§ Task brief
In the entries that follow, copy exactly each line from the first through the line with "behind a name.".
(Beginning of Task input)
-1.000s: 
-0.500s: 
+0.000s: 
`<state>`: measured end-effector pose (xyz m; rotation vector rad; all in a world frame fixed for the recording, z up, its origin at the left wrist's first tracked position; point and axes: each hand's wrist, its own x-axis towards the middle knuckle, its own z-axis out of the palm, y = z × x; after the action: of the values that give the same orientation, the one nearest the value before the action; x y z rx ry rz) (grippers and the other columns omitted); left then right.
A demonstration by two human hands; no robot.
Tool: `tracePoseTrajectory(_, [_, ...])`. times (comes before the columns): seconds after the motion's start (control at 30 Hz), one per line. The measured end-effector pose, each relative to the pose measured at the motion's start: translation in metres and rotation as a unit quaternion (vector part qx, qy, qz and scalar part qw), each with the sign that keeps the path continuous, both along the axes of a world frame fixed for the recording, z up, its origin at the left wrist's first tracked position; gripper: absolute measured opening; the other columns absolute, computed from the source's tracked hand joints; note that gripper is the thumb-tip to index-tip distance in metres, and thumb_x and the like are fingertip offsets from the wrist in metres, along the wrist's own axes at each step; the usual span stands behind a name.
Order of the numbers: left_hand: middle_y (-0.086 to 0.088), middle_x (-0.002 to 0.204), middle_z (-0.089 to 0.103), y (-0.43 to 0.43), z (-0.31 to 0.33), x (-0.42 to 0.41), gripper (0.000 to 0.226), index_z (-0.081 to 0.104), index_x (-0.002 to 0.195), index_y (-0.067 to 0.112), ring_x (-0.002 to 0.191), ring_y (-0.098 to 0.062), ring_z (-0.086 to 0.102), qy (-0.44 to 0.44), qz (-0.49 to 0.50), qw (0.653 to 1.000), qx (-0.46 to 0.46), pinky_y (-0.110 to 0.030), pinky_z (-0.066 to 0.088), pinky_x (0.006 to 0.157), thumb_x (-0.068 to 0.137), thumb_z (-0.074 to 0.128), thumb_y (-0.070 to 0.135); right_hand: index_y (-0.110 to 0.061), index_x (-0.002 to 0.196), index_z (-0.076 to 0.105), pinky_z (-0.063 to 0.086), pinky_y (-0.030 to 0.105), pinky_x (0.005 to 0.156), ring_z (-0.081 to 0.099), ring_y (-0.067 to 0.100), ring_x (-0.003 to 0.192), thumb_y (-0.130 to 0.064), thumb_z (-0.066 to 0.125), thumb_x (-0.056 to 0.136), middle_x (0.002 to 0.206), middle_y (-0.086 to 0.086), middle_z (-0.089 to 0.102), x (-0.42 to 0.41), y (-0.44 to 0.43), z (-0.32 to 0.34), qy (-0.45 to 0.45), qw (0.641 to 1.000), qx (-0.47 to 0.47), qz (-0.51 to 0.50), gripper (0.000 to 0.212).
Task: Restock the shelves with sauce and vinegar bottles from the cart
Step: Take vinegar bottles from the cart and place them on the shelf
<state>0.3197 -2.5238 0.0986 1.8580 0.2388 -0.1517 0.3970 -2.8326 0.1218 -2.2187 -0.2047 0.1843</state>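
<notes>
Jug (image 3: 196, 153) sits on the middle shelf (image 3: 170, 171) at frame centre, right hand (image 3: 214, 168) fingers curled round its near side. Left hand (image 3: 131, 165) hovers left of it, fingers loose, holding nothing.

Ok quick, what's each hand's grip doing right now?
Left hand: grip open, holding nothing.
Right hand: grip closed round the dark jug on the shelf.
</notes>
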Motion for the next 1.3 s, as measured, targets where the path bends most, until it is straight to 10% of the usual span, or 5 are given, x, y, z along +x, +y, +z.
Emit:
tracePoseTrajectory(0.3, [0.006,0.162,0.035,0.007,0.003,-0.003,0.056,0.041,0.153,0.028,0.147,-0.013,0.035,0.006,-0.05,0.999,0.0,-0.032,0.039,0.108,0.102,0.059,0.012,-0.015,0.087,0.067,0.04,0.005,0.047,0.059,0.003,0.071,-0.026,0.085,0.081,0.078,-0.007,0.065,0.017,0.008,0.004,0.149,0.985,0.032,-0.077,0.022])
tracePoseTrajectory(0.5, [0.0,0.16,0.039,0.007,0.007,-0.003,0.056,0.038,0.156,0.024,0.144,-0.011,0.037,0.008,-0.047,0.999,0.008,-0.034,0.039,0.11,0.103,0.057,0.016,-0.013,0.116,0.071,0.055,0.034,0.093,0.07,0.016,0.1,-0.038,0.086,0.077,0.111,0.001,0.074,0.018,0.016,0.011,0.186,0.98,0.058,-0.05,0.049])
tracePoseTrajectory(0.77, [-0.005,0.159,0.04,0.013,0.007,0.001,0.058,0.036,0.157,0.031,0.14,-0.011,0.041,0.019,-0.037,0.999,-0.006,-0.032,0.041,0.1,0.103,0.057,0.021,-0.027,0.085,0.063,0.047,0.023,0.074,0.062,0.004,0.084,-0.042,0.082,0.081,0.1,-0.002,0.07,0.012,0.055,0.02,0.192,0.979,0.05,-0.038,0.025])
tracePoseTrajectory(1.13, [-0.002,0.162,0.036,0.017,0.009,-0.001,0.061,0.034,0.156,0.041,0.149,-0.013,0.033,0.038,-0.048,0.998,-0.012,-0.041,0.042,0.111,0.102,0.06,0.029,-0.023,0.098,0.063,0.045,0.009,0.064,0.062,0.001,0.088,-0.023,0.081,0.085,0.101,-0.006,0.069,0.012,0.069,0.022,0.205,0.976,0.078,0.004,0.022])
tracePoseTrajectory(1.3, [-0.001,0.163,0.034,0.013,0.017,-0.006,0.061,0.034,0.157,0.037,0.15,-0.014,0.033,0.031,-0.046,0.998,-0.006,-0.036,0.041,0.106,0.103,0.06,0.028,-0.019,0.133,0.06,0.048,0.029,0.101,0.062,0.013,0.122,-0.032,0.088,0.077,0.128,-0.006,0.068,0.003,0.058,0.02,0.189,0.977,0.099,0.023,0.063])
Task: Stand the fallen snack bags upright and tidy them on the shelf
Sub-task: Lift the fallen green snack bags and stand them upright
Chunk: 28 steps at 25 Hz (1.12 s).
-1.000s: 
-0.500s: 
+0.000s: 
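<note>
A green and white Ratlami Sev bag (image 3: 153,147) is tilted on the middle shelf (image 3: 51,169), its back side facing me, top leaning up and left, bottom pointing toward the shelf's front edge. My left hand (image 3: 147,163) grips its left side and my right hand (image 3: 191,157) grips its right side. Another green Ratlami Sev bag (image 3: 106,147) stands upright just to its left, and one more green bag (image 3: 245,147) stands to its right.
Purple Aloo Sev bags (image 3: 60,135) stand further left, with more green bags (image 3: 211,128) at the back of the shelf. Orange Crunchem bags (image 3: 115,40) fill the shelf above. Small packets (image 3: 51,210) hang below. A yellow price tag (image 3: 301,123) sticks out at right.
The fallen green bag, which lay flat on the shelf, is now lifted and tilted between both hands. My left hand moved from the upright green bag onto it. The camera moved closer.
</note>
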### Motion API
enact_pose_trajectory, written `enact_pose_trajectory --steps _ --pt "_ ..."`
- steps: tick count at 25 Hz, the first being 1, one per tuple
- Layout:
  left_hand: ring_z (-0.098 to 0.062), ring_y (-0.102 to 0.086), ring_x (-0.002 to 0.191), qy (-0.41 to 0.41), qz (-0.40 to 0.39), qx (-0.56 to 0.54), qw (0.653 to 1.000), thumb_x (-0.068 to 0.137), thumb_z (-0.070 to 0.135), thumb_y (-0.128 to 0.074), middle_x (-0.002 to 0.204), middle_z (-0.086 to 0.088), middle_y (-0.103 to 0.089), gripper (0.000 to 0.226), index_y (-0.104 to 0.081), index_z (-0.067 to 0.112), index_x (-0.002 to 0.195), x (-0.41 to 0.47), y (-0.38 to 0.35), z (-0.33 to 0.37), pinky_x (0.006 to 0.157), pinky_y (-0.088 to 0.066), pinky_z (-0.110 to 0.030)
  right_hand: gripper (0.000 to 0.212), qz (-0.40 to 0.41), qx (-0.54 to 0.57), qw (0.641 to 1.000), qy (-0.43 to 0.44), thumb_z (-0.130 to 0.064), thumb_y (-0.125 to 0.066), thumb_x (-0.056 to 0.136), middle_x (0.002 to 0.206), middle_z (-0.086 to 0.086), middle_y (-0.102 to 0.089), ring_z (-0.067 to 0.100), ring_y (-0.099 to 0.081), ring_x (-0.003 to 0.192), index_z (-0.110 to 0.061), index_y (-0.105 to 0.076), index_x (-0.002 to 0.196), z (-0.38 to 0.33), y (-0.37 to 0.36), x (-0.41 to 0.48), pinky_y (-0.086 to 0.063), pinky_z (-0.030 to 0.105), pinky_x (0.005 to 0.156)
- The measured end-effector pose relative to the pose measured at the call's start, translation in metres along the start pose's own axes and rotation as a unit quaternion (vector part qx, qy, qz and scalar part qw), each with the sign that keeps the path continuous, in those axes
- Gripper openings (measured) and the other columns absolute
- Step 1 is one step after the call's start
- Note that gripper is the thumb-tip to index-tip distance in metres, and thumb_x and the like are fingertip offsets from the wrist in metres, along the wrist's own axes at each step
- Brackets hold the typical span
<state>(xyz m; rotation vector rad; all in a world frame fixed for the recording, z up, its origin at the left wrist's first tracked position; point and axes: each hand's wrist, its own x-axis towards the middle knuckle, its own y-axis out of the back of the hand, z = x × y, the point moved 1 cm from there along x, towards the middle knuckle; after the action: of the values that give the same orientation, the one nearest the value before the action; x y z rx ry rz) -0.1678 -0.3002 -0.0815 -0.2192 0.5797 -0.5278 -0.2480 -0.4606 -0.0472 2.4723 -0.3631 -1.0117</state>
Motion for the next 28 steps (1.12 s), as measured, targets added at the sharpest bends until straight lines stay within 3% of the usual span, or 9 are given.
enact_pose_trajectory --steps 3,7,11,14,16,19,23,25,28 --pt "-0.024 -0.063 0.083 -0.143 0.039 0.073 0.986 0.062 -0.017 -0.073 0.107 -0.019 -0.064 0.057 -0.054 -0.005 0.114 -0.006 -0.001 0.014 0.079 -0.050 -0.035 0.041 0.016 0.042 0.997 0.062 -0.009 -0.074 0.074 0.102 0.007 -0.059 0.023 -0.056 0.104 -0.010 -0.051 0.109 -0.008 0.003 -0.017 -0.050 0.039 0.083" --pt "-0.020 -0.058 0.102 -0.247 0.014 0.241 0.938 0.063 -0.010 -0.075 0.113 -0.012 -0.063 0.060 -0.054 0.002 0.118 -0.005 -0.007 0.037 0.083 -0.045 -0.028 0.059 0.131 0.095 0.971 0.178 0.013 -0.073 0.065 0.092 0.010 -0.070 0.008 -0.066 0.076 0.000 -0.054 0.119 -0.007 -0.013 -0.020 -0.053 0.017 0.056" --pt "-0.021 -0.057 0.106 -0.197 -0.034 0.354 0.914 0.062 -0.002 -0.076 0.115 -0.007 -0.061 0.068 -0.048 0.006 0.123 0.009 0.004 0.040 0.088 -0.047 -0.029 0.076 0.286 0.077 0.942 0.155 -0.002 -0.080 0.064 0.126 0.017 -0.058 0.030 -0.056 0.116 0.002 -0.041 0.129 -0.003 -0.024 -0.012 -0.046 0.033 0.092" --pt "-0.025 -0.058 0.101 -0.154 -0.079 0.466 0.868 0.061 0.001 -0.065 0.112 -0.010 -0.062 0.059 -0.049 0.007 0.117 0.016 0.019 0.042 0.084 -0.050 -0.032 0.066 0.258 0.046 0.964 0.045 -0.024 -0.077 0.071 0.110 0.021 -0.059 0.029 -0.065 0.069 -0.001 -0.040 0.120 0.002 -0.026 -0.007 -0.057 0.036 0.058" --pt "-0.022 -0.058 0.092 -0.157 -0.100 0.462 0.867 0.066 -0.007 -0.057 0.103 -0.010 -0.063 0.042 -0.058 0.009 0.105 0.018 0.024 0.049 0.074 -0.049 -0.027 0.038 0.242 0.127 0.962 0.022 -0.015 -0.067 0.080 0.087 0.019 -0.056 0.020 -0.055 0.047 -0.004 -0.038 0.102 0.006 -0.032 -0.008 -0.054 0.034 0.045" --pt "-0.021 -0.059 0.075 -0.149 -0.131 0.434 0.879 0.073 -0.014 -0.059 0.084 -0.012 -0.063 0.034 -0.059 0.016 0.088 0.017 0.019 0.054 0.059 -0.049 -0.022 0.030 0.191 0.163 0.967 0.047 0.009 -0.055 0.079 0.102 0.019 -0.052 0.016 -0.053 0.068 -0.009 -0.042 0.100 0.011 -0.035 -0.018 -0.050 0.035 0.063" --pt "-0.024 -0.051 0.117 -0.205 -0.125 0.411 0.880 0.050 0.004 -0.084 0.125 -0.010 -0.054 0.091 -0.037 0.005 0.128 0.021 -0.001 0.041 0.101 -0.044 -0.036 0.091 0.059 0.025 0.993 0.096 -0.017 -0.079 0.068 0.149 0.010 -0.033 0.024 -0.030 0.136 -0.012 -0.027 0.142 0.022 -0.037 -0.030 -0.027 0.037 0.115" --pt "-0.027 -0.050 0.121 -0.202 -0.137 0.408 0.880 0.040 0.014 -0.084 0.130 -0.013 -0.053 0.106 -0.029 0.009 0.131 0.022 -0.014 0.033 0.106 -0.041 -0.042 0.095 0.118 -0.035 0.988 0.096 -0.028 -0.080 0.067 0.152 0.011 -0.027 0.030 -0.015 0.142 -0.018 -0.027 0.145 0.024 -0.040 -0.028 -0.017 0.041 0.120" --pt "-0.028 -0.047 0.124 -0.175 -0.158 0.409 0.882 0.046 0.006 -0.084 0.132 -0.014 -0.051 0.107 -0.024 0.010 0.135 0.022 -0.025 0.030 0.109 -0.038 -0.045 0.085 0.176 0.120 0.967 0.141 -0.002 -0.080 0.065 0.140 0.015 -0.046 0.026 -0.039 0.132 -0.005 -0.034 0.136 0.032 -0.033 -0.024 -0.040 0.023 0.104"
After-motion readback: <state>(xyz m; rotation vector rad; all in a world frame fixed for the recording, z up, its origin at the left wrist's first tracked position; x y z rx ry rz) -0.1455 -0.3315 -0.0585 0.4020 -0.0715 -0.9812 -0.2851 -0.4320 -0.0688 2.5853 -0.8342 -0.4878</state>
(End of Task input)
§ Exercise result
-1.000s: 
-0.500s: 
+0.000s: 
`<state>`: measured end-effector pose (xyz m; rotation vector rad; all in a world frame fixed for the recording, z up, its origin at the left wrist's first tracked position; point and axes: each hand's wrist, its own x-axis towards the middle knuckle, its own z-axis out of the palm, y = z × x; after the action: of the values that give the same orientation, the one nearest the value before the action; x y z rx ry rz) (grippers and the other columns omitted); left then right.
A demonstration by two human hands; no robot.
Tool: `tracePoseTrajectory(_, [_, ...])`. times (comes before the columns): seconds after the motion's start (control at 30 Hz), one per line. The measured end-effector pose, each relative to the pose measured at the motion's start: translation in metres and rotation as a unit quaternion (vector part qx, qy, qz and scalar part qw), each with the sign that keeps the path continuous, both along the axes of a world frame fixed for the recording, z up, its origin at the left wrist's first tracked position; gripper: absolute measured opening; the other columns absolute, computed from the source's tracked hand joints; note that gripper is the thumb-tip to index-tip distance in metres, and thumb_x and the like are fingertip offsets from the wrist in metres, along the wrist's own axes at each step; the usual span stands behind a name.

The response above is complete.